:: Problem details ::
The full listing, excluding its pictures, should be printed exactly as it stands.

:: The input ::
%%

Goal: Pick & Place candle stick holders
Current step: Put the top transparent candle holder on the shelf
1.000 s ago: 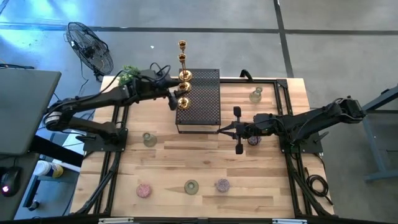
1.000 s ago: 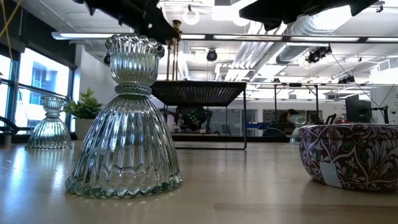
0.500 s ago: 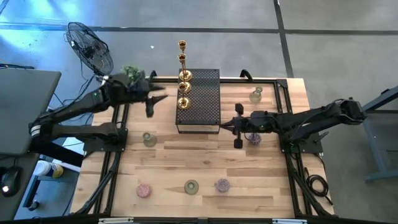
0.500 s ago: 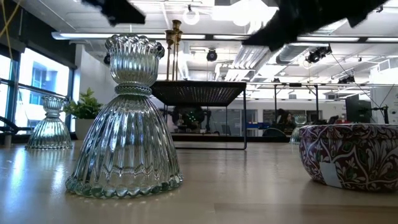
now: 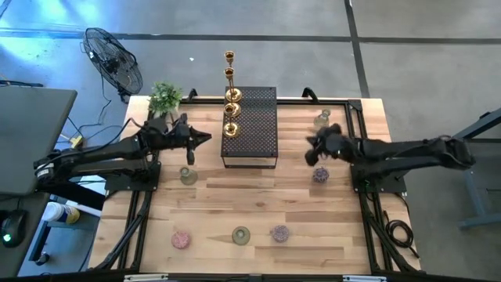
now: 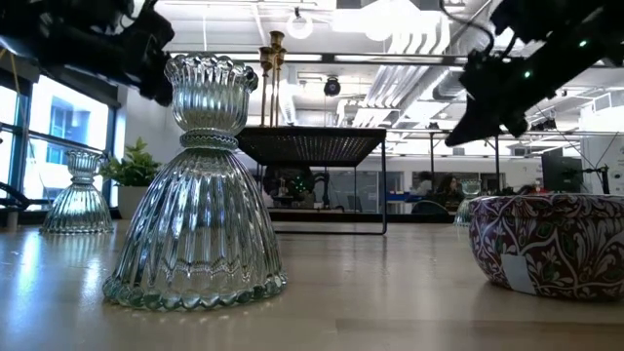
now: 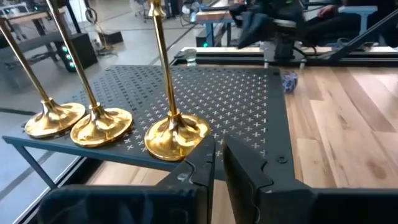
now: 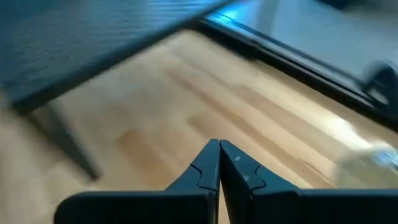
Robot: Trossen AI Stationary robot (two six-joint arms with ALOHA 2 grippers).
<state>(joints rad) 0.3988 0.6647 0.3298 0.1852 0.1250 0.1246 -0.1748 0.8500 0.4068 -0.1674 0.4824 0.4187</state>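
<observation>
Several gold candlesticks (image 5: 230,128) stand by their round bases in a row along the left edge of the black perforated box (image 5: 254,129); three of them show in the left wrist view (image 7: 176,134). Glass holders stand on the table: clear-green (image 5: 188,175), clear (image 5: 322,120), purple (image 5: 320,174), pink (image 5: 182,239), green (image 5: 240,235), purple (image 5: 279,233). My left gripper (image 5: 205,139) is shut and empty, left of the box, pointing at it (image 7: 219,155). My right gripper (image 5: 311,150) is shut and empty (image 8: 219,148), right of the box, beside the purple holder.
A potted plant (image 5: 164,95) stands at the table's far left corner. A fan (image 5: 113,59) stands on the floor beyond it. The black box is raised on thin legs (image 6: 312,146). In the low view a ribbed glass holder (image 6: 200,185) stands close to the camera.
My left gripper has drawn back from the nearest gold candlestick on the box toward the table's left edge; the candlestick stays standing on the box. My right gripper has moved from the box's near right corner toward the table's right and far edges and has shut.
</observation>
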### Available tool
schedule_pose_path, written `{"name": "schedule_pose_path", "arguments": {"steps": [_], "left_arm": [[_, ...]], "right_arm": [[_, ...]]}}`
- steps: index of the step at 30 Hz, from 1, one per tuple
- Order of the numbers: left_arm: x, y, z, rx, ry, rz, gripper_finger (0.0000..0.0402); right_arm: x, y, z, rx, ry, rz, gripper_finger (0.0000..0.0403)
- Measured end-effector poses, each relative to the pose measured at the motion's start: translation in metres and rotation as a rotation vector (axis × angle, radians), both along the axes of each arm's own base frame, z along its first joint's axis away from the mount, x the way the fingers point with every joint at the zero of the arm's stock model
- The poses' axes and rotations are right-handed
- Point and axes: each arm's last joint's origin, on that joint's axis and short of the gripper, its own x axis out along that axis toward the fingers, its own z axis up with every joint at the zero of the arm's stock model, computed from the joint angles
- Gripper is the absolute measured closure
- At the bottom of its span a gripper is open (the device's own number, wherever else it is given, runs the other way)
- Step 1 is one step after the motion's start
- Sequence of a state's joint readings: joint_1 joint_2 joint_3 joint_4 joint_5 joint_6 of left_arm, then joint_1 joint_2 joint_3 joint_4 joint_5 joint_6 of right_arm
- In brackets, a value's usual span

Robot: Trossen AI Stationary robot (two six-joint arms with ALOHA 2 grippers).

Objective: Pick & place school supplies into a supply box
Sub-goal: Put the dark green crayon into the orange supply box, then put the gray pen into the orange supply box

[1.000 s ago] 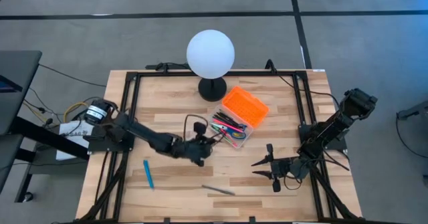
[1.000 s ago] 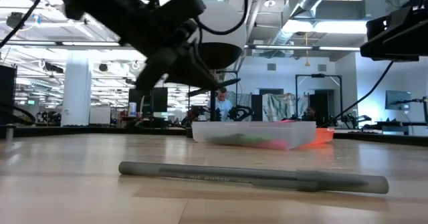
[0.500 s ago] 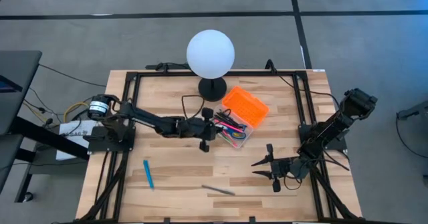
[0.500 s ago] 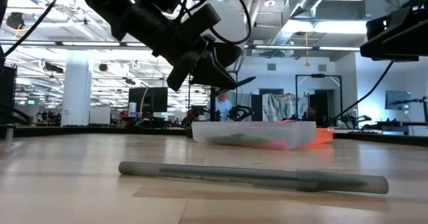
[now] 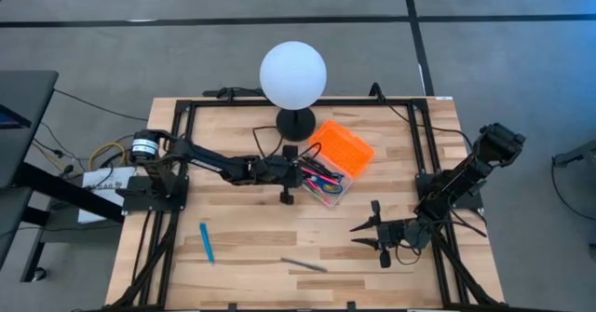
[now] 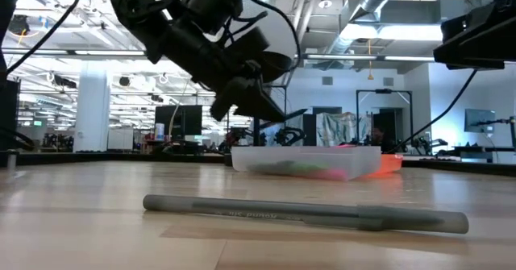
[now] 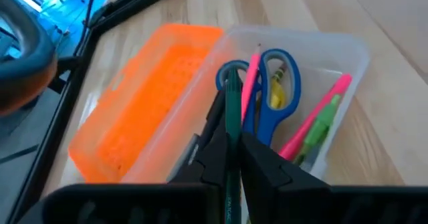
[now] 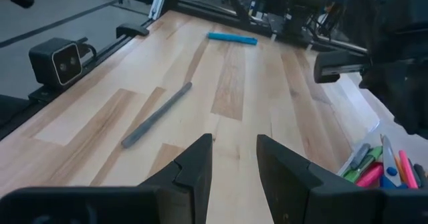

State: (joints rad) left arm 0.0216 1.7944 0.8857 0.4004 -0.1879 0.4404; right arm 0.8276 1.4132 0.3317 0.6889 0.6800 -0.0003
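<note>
The supply box's clear body (image 5: 323, 185) lies on the table with its orange lid (image 5: 342, 148) open beside it. It holds blue-handled scissors (image 7: 275, 90), a pink pencil (image 7: 250, 77) and pink and green markers (image 7: 319, 120). My left gripper (image 5: 300, 170) hangs over the box's near-left end, shut on a dark green pen (image 7: 231, 110). My right gripper (image 5: 355, 237) stands open over the table's near right part with nothing between its fingers (image 8: 194, 158). On the table lie a grey pen (image 5: 304, 264) and a blue marker (image 5: 206, 242). My left gripper pinches the dark green pen's shaft (image 7: 231, 132) between its two fingers. The pen lies along the fingers, and its free end (image 7: 231, 85) sticks out past their tips over the scissors' handles. The fingers slant down from the table's left side. The pen is clear of the table.
A white globe lamp (image 5: 293, 74) on a black base stands at the far edge, just behind the box. A black frame (image 5: 186, 126) runs along the table's sides. Bare wood lies between the blue marker, the grey pen and the box.
My left gripper has swung from the table's middle toward the far edge and the right, carrying the green pen, and now hangs over the box's clear body. The right arm has kept still.
</note>
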Motion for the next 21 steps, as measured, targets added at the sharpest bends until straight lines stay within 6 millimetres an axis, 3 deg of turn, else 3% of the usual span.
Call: {"name": "schedule_pose_path", "arguments": {"steps": [5, 12, 21], "left_arm": [[0.004, 0.0, -0.001, 0.0, -0.009, 0.003, 0.0371], [0.004, 0.0, -0.011, -0.004, 0.028, -0.002, 0.0332], [0.006, -0.003, -0.008, 0.031, 0.015, 0.078, 0.0278]], "right_arm": [[0.0, 0.0, -0.001, -0.005, 0.005, 0.0, 0.0291], [0.0, 0.0, -0.001, -0.005, 0.005, -0.002, 0.0291], [0.0, 0.0, -0.001, -0.004, 0.005, -0.001, 0.0291]]}}
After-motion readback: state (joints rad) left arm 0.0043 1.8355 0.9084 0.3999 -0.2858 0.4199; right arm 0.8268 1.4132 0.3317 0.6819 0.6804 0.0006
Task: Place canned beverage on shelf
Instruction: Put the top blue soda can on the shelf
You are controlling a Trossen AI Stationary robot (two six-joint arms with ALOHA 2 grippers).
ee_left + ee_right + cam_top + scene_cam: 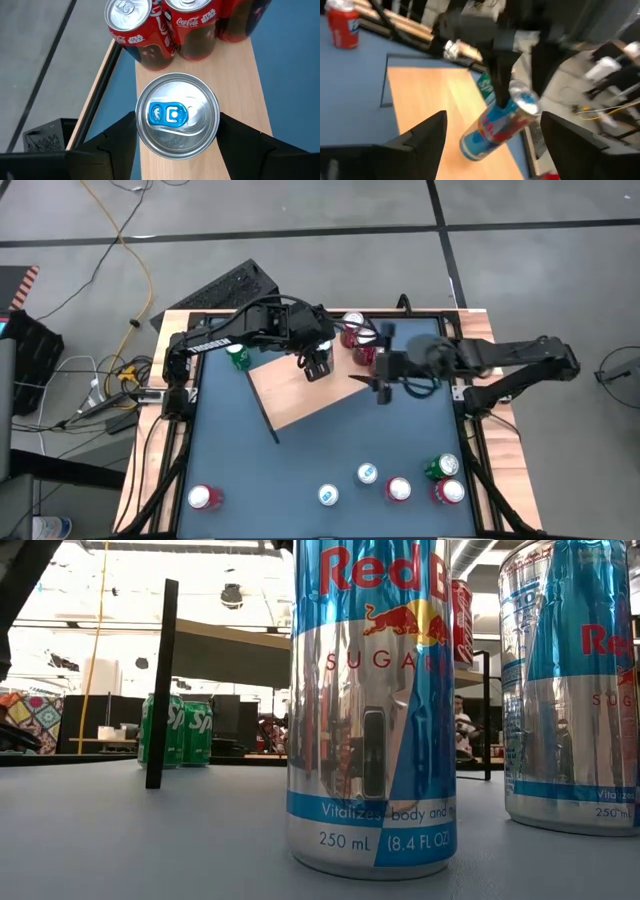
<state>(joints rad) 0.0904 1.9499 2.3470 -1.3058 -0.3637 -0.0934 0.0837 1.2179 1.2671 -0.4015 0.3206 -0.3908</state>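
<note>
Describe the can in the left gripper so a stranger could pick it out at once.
Start at the light wooden shelf in the middle of the blue table. Above its back edge the left gripper grips one can. It has a silver top with a blue tab, unlike the red Coca-Cola cans standing just beyond it.

Both arms matte black throughout. Left arm [235, 330]: boxy jointed links, small white lettering on the link near its base, a bright white spot near the wrist. Right arm [500, 360]: long slender links, rounded joint housings, a thin black cable looping beside the wrist. Fingers [245, 145] of the left arm: flat, angular black plates with bevelled edges. Right arm's fingers [427, 137]: the same dark wedge shape.
</note>
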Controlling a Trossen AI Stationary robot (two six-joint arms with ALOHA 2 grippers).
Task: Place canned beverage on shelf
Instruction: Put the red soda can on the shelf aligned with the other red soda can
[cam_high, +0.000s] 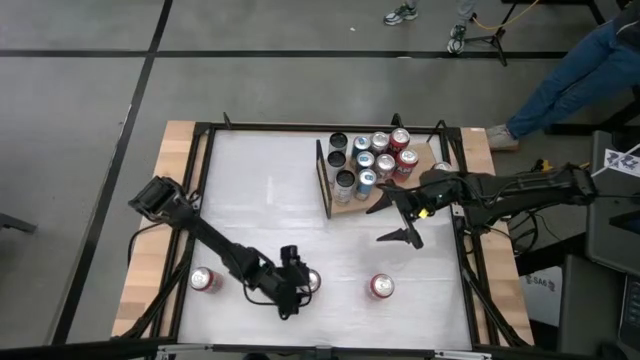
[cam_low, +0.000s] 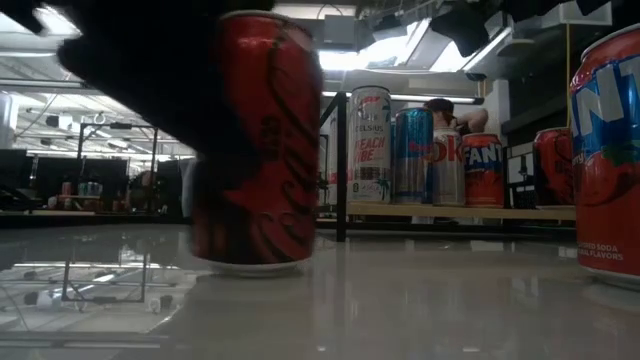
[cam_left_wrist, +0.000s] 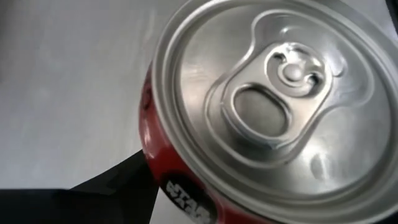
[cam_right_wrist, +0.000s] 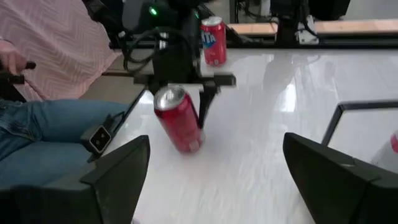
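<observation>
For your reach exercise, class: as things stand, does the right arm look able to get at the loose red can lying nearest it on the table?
Probably yes. The red can stands alone on bare tabletop, and the right end effector hovers open nearby with nothing between them.

We are seeing bright overhead room light glaring off glossy white tabletop (cam_low: 400, 310) in low view. Near red can (cam_low: 258, 140) is sitting backlit, blurred and dark. Can lid (cam_left_wrist: 273, 99) in left wrist view is showing soft focus, sheen.
</observation>
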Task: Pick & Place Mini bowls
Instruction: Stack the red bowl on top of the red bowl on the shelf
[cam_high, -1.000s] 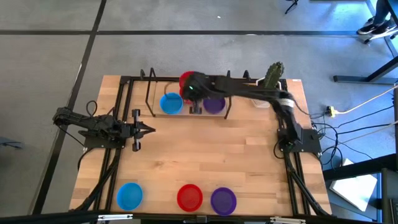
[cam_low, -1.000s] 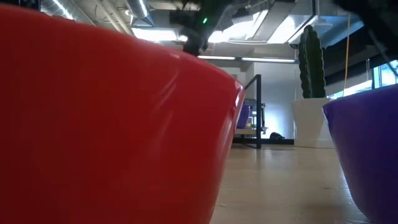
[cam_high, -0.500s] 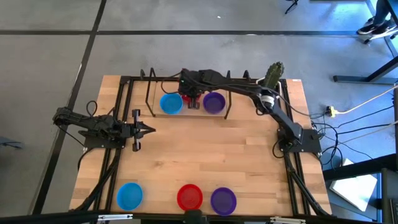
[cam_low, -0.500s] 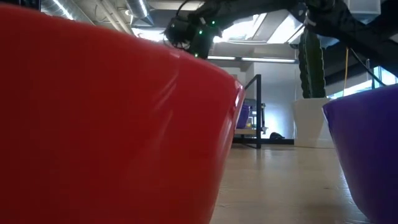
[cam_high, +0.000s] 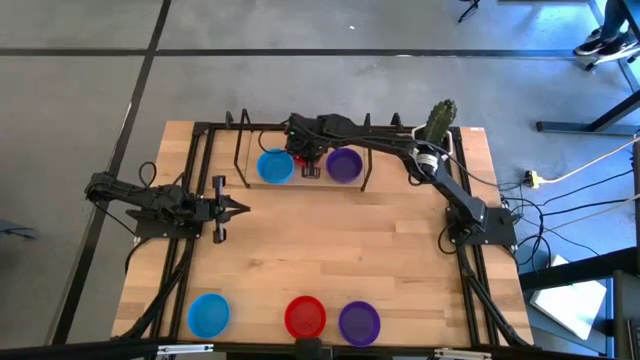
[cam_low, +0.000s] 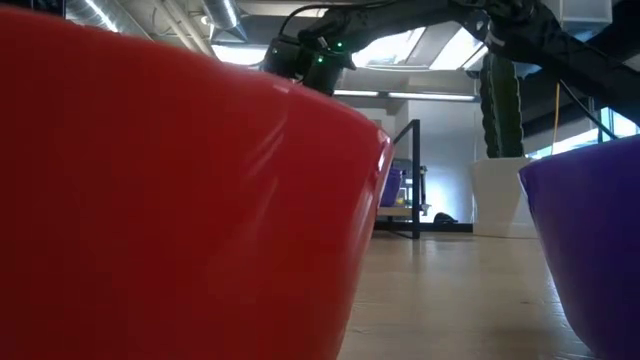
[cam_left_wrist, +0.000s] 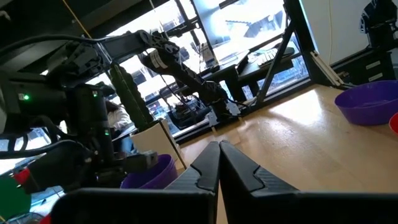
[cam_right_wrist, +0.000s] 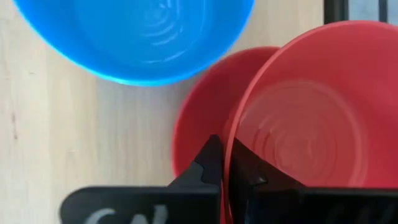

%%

:: Answer space ::
Goal: Pick & Place candle stick holders
Current step: Put the top transparent candle holder on the shelf
1.000 s ago: 
1.000 s ago: 
0.500 s ago: 
0.500 s ago: 
now: 
now: 
now: 
now: 
Robot: Trossen AI Stationary robot (two six-joint arms with ALOHA 2 grippers).
<state>(joints rad) 0.3988 0.6647 0.3298 0.1852 0.1250 0.1246 -0.1748 0.8500 0.4068 -0.1674 0.4824 0.4187</state>
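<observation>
Several gold candlesticks (image 5: 230,128) stand by their round bases in a row along the left edge of the black perforated box (image 5: 254,129); three of them show in the left wrist view (image 7: 176,134). Glass holders stand on the table: clear-green (image 5: 188,175), clear (image 5: 322,120), purple (image 5: 320,174), pink (image 5: 182,239), green (image 5: 240,235), purple (image 5: 279,233). My left gripper (image 5: 205,139) is shut and empty, left of the box, pointing at it (image 7: 219,155). My right gripper (image 5: 311,150) is shut and empty (image 8: 219,148), right of the box, beside the purple holder.
A potted plant (image 5: 164,95) stands at the table's far left corner. A fan (image 5: 113,59) stands on the floor beyond it. The black box is raised on thin legs (image 6: 312,146). In the low view a ribbed glass holder (image 6: 200,185) stands close to the camera.
My left gripper has drawn back from the nearest gold candlestick on the box toward the table's left edge; the candlestick stays standing on the box. My right gripper has moved from the box's near right corner toward the table's right and far edges and has shut.
</observation>
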### Available tool
schedule_pose_path, written `{"name": "schedule_pose_path", "arguments": {"steps": [_], "left_arm": [[_, ...]], "right_arm": [[_, ...]]}}`
- steps: index of the step at 30 Hz, from 1, one per tuple
- Order of the numbers: left_arm: x, y, z, rx, ry, rz, gripper_finger (0.0000..0.0402); right_arm: x, y, z, rx, ry, rz, gripper_finger (0.0000..0.0403)
- Measured end-effector poses, each relative to the pose measured at the motion's start: translation in metres and rotation as a rotation vector (axis × angle, radians), both along the axes of each arm's own base frame, z along its first joint's axis away from the mount, x the way the fingers point with every joint at the zero of the arm's stock model
- The poses' axes and rotations are right-handed
- Point and axes: each arm's last joint's origin, on that joint's axis and short of the gripper, its own x axis out along that axis toward the fingers, its own z axis up with every joint at the zero of the arm's stock model, computed from the joint angles
- Gripper is the absolute measured closure
- At the bottom of its span a gripper is open (the device's own number, wherever else it is given, runs the other way)
- Step 1 is one step after the motion's start
- Sequence of a state's joint readings: joint_1 joint_2 joint_3 joint_4 joint_5 joint_6 of left_arm, then joint_1 joint_2 joint_3 joint_4 joint_5 joint_6 of right_arm
- In brackets, a value's usual span

Robot: Trossen AI Stationary robot (two six-joint arms with ALOHA 2 grippers).

Objective: Pick & place school supplies into a supply box
Sub-goal: Put the dark green crayon into the orange supply box, then put the gray pen into the orange supply box

[1.000 s ago] 
[1.000 s ago] 
[0.500 s ago] 
[0.500 s ago] 
[now] 
[now] 
[now] 
[now] 

State: (joints rad) left arm 0.0216 1.7944 0.8857 0.4004 -0.1879 0.4404; right arm 0.8276 1.4132 0.3317 0.6889 0.6800 -0.0003
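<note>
The supply box's clear body (image 5: 323, 185) lies on the table with its orange lid (image 5: 342, 148) open beside it. It holds blue-handled scissors (image 7: 275, 90), a pink pencil (image 7: 250, 77) and pink and green markers (image 7: 319, 120). My left gripper (image 5: 300, 170) hangs over the box's near-left end, shut on a dark green pen (image 7: 231, 110). My right gripper (image 5: 355, 237) stands open over the table's near right part with nothing between its fingers (image 8: 194, 158). On the table lie a grey pen (image 5: 304, 264) and a blue marker (image 5: 206, 242). My left gripper pinches the dark green pen's shaft (image 7: 231, 132) between its two fingers. The pen lies along the fingers, and its free end (image 7: 231, 85) sticks out past their tips over the scissors' handles. The fingers slant down from the table's left side. The pen is clear of the table.
A white globe lamp (image 5: 293, 74) on a black base stands at the far edge, just behind the box. A black frame (image 5: 186, 126) runs along the table's sides. Bare wood lies between the blue marker, the grey pen and the box.
My left gripper has swung from the table's middle toward the far edge and the right, carrying the green pen, and now hangs over the box's clear body. The right arm has kept still.
</note>
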Motion for the next 21 steps, as measured, targets added at the sharpest bends until straight lines stay within 6 millimetres an axis, 3 deg of turn, else 3% of the usual span.
Call: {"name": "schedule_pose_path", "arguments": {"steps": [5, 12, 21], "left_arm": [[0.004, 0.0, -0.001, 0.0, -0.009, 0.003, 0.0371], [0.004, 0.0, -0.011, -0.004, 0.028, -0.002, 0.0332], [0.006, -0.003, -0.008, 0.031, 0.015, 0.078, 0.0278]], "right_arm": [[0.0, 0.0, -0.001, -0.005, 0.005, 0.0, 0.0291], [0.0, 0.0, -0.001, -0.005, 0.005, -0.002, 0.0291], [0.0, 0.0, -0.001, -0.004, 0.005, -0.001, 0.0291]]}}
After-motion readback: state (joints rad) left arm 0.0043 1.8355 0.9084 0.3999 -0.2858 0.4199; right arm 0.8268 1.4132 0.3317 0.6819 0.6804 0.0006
Task: Place canned beverage on shelf
Instruction: Put the top blue soda can on the shelf
You are controlling a Trossen AI Stationary robot (two six-joint arms with ALOHA 2 grippers).
ee_left + ee_right + cam_top + scene_cam: 
<state>(joints rad) 0.0904 1.9499 2.3470 -1.3058 -0.3637 -0.0934 0.0837 1.2179 1.2671 -0.4015 0.3206 -0.3908</state>
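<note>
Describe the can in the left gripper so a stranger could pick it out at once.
Start at the light wooden shelf in the middle of the blue table. Above its back edge the left gripper grips one can. It has a silver top with a blue tab, unlike the red Coca-Cola cans standing just beyond it.

Both arms matte black throughout. Left arm [235, 330]: boxy jointed links, small white lettering on the link near its base, a bright white spot near the wrist. Right arm [500, 360]: long slender links, rounded joint housings, a thin black cable looping beside the wrist. Fingers [245, 145] of the left arm: flat, angular black plates with bevelled edges. Right arm's fingers [427, 137]: the same dark wedge shape.
</note>
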Controlling a Trossen AI Stationary robot (two six-joint arms with ALOHA 2 grippers).
Task: Place canned beverage on shelf
Instruction: Put the red soda can on the shelf aligned with the other red soda can
[cam_high, +0.000s] 
[cam_low, +0.000s] 
[cam_left_wrist, +0.000s] 
[cam_right_wrist, +0.000s] 
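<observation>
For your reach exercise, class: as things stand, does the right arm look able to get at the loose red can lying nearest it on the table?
Probably yes. The red can stands alone on bare tabletop, and the right end effector hovers open nearby with nothing between them.

We are seeing bright overhead room light glaring off glossy white tabletop (cam_low: 400, 310) in low view. Near red can (cam_low: 258, 140) is sitting backlit, blurred and dark. Can lid (cam_left_wrist: 273, 99) in left wrist view is showing soft focus, sheen.
</observation>
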Task: Pick & Place Mini bowls
Instruction: Stack the red bowl on top of the red bowl on the shelf
[cam_high, -1.000s] 
[cam_low, -1.000s] 
[cam_high, -0.500s] 
[cam_low, -0.500s] 
[cam_high, +0.000s] 
[cam_low, +0.000s] 
[cam_left_wrist, +0.000s] 
[cam_right_wrist, +0.000s] 

The exercise contains nothing more.